-- THE DATA follows --

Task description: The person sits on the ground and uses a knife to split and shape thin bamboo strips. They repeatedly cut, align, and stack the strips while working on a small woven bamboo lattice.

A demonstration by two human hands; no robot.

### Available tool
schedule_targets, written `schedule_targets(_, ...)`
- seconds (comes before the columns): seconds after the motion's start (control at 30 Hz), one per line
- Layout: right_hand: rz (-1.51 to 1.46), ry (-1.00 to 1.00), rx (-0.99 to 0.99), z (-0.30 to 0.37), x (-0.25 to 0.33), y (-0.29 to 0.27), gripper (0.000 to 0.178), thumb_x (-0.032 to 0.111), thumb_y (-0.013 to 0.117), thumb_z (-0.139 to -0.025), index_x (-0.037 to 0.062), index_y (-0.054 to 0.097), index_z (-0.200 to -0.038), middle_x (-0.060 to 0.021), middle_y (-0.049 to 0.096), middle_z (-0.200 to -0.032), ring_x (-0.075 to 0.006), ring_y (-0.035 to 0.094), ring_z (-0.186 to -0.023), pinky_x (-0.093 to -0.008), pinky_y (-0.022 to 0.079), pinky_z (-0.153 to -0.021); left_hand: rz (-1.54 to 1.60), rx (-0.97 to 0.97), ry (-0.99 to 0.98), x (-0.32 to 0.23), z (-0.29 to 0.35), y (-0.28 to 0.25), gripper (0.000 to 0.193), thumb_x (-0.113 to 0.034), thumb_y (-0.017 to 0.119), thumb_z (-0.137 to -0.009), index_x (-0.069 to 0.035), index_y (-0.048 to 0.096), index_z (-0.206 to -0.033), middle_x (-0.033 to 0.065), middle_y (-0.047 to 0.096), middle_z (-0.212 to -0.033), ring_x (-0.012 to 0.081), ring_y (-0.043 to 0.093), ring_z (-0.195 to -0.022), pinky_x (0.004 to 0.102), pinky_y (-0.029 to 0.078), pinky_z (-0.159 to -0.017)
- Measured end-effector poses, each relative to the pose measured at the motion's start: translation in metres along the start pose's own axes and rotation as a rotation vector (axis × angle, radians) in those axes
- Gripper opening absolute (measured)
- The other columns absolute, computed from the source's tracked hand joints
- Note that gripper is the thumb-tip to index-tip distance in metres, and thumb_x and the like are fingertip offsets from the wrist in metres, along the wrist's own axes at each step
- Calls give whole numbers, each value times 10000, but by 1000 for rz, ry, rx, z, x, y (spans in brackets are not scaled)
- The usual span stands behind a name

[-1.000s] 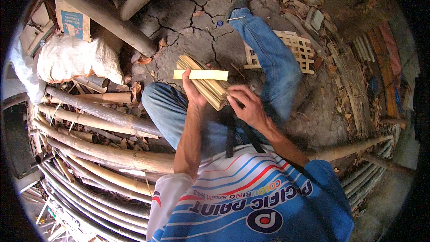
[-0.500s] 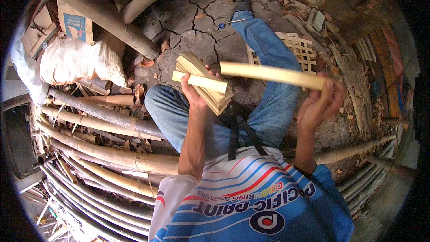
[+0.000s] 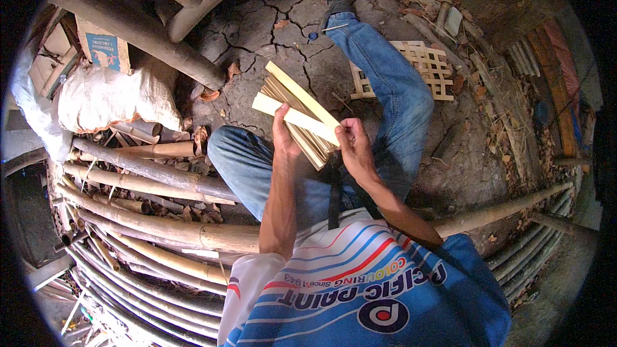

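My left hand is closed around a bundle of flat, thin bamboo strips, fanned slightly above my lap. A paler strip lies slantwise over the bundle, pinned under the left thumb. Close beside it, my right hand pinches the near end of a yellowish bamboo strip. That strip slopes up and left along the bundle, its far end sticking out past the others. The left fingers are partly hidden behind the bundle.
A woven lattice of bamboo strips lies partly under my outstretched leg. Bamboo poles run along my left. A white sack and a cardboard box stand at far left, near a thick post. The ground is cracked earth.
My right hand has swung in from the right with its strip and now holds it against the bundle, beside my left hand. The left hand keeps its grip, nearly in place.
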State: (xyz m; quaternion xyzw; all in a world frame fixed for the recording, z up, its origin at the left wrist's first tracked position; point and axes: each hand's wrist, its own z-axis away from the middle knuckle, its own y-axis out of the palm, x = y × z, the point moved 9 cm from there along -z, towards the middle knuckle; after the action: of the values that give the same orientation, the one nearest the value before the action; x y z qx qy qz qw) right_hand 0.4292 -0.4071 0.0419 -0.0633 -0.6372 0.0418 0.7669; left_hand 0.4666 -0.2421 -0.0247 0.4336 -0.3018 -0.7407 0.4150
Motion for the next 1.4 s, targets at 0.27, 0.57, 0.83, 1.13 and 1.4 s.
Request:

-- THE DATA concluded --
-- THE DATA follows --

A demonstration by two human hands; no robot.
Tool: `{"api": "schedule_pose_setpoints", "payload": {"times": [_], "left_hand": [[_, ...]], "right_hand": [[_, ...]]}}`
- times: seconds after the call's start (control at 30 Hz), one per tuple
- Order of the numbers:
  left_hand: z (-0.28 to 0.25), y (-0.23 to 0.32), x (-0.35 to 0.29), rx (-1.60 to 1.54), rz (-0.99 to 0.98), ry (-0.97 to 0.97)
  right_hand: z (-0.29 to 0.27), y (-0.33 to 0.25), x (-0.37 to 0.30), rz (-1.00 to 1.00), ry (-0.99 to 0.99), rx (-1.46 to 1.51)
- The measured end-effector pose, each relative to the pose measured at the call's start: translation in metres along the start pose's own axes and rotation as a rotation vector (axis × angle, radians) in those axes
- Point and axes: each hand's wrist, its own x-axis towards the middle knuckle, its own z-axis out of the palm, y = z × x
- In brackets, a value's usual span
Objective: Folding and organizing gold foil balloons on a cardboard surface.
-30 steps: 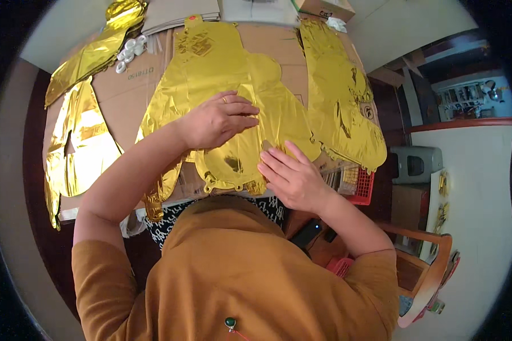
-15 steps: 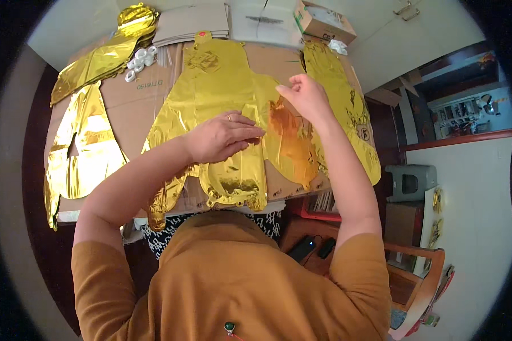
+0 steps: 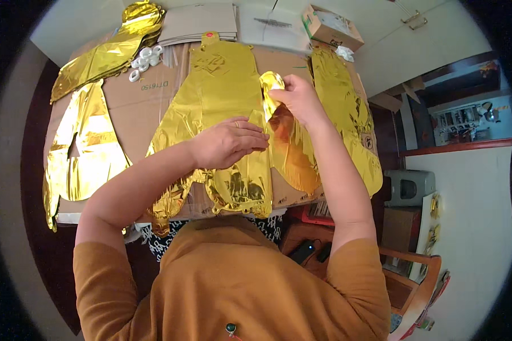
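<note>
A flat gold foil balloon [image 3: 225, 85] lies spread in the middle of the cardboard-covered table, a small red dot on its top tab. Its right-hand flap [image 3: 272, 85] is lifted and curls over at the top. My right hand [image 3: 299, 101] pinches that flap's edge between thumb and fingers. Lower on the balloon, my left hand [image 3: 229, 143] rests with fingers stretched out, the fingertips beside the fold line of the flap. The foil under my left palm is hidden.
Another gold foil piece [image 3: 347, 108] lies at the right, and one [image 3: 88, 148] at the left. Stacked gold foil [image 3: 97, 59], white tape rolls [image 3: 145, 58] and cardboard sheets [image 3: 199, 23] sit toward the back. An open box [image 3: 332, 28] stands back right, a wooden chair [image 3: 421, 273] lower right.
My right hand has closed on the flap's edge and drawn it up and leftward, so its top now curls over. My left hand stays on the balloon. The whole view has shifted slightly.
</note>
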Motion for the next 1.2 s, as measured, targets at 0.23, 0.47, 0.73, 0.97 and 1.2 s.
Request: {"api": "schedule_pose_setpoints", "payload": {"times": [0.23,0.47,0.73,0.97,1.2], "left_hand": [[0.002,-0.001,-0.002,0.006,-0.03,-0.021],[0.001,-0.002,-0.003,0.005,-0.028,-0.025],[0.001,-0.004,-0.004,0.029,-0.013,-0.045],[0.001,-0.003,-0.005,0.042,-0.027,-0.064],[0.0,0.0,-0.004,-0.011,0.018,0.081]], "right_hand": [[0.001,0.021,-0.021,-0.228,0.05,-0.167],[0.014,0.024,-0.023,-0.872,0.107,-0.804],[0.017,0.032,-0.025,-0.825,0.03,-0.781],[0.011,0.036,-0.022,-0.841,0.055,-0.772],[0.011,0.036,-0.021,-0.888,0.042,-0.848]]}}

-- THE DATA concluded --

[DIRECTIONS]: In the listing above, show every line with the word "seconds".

[TASK ANSWER]:
- seconds (comes before the columns): seconds after the motion's start (control at 30 Hz), one per line
- times: seconds after the call's start (control at 30 Hz), one per tuple

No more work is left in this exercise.